Feedback – the ‘gift’
Have you heard of feedback as a gift? The thinking, as described by Carole Robin, director of Leadership Fellows at Stanford Graduate School of Business, is that when you ask for feedback, and you get it, that presents a chance for you to learn and improve. It is better to have feedback, even if the feedback is hard to take, than to have no feedback at all. No feedback at all means a possible opportunity for change and growth is missed. Hence, in viewing feedback as a gift, we are schooled in both accepting it and even seeking it out. That assists our professional growth. But what happens when the feedback we get is really negative?
New research from Harvard University, as reported in this FastCompany.com article suggests that negative feedback can have important implications for both employees and managers. A 2016 working paper from Harvard found that giving negative feedback can actually make people avoid you. Let’s take a closer look.
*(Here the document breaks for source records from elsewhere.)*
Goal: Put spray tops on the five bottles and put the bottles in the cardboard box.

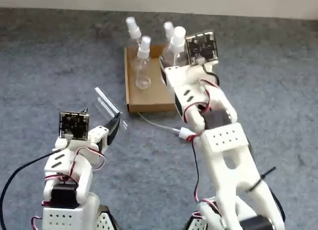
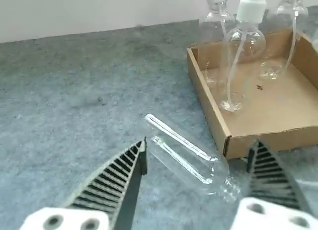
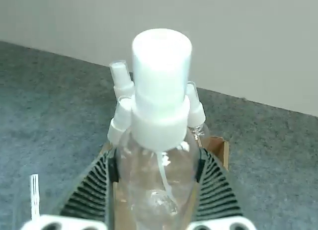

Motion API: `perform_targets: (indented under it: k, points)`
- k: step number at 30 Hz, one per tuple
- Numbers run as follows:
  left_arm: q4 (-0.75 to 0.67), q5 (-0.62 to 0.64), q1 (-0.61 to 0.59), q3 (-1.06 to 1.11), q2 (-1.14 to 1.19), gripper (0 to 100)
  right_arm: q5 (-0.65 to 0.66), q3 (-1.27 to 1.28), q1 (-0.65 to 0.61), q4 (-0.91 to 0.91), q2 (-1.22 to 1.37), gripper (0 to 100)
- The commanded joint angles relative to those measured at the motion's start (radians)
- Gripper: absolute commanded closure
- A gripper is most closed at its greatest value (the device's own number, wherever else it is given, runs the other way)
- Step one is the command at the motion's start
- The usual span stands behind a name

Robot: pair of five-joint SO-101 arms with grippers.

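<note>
- Plastic of the bottles is thin and clear and they look empty, so I judge them light, a little springy when squeezed, and slick on the walls
- One capped bottle (image 3: 159,155) is pinched by the right gripper (image 3: 156,165) around its round body, below the white spray top (image 3: 161,76), and is held upright over the far end of the cardboard box (image 1: 130,91)
- A second bottle (image 1: 143,66) with its top on stands inside the box; two others (image 1: 132,31) (image 1: 169,30) stand at the far edge, inside or just behind I cannot tell
- The lying bottle (image 2: 189,158) has no top and rests on its side on the table (image 1: 49,66), just beside the box's near corner, with the left gripper (image 2: 198,150) spread wide, one jaw on either side
- A loose top (image 1: 184,133) with a thin tube lies on the table near the right arm
- Being round, the lying bottle would likely roll; a modest squeeze across mid-body seems best, leaving the neck free
</note>
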Motion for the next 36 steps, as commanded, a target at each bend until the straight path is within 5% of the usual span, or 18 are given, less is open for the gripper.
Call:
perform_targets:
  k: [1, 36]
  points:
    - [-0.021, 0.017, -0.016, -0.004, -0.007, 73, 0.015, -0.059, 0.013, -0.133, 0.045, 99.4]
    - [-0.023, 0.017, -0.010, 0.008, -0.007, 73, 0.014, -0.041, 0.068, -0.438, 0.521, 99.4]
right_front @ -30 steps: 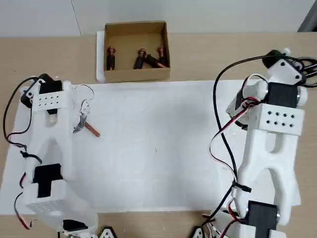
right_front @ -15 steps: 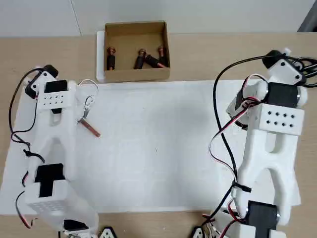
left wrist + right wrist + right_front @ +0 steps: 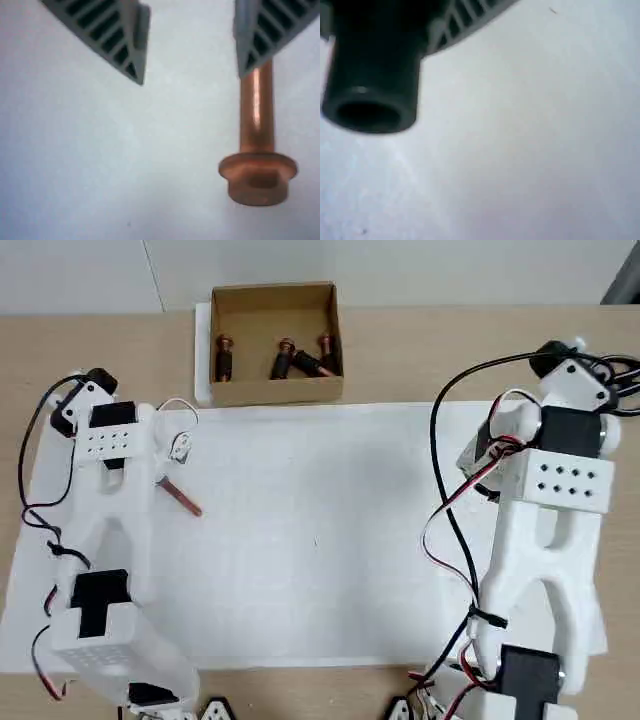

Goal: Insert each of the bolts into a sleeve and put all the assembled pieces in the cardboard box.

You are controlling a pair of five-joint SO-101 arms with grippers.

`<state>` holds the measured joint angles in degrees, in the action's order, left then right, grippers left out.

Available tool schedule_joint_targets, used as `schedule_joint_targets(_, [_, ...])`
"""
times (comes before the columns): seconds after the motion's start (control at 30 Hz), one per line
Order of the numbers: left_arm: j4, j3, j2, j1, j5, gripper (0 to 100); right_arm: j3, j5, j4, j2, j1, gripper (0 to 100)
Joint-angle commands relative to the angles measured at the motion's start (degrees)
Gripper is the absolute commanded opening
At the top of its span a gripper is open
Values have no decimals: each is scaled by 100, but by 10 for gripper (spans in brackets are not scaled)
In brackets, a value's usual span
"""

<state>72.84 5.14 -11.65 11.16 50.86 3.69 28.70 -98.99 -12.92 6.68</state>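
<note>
Left wrist view: left gripper [image 3: 192,72], jaws spread, hangs over the flanged copper bolt [image 3: 256,150] lying on the white foam sheet [image 3: 320,570], apparently lined up to grasp it. Right gripper [image 3: 478,462] pinches a black tubular sleeve [image 3: 370,85], bore exposed, probably to receive the bolt.

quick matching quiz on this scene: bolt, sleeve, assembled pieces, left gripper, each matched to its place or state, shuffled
Things:
1. bolt
2. sleeve
3. assembled pieces
4. left gripper

Places or states:
a. in the box
b. open, above the mat
c. held in the right gripper
d. lying on the mat

Pairs: 1-d, 2-c, 3-a, 4-b
</note>
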Motion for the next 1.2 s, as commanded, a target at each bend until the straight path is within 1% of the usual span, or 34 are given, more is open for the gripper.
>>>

Having a difficult conversation in a way that is helpful can be hard, says researcher Gino. If you perceive the feedback as threatening to your self-image, you are more likely to begin actively avoiding the person who dished out the feedback. Avoiding people at work is not productive. And often it is this ‘hard’ or challenging feedback that provides the best opportunity for development, the feedback that you most don’t want to hear. Paradoxically, those who do tend to ask for feedback, says the study, are typically already performing well. They are eager to develop and tend to be more confident at asking for an assessment of themselves. To improve performance, we need to ‘give up the ghosting’. That means being aware of whom we are avoiding, and making a focused effort to get the information we need.
As managers, we can also help with this process. Think about the impact your feedback has on others. There is no point in focusing so much on positive attributes that nothing else sinks in. That approach could actually be harmful for professional development. But do consider changing the conversation so that the person has a chance to realistically reflect, through asking them questions. You can take opportunities to add to what they say, to strengths as well as possible ‘blindspots’. This type of approach can shape a less threatening context and, we hope, lead to less avoidance.
Awareness leads to reflection, which leads to development and better performance. Let’s get better at these conversations, for everyone’s benefit.
“The practice of telling people about their “blind spots” is probably the biggest gift a leader can give.”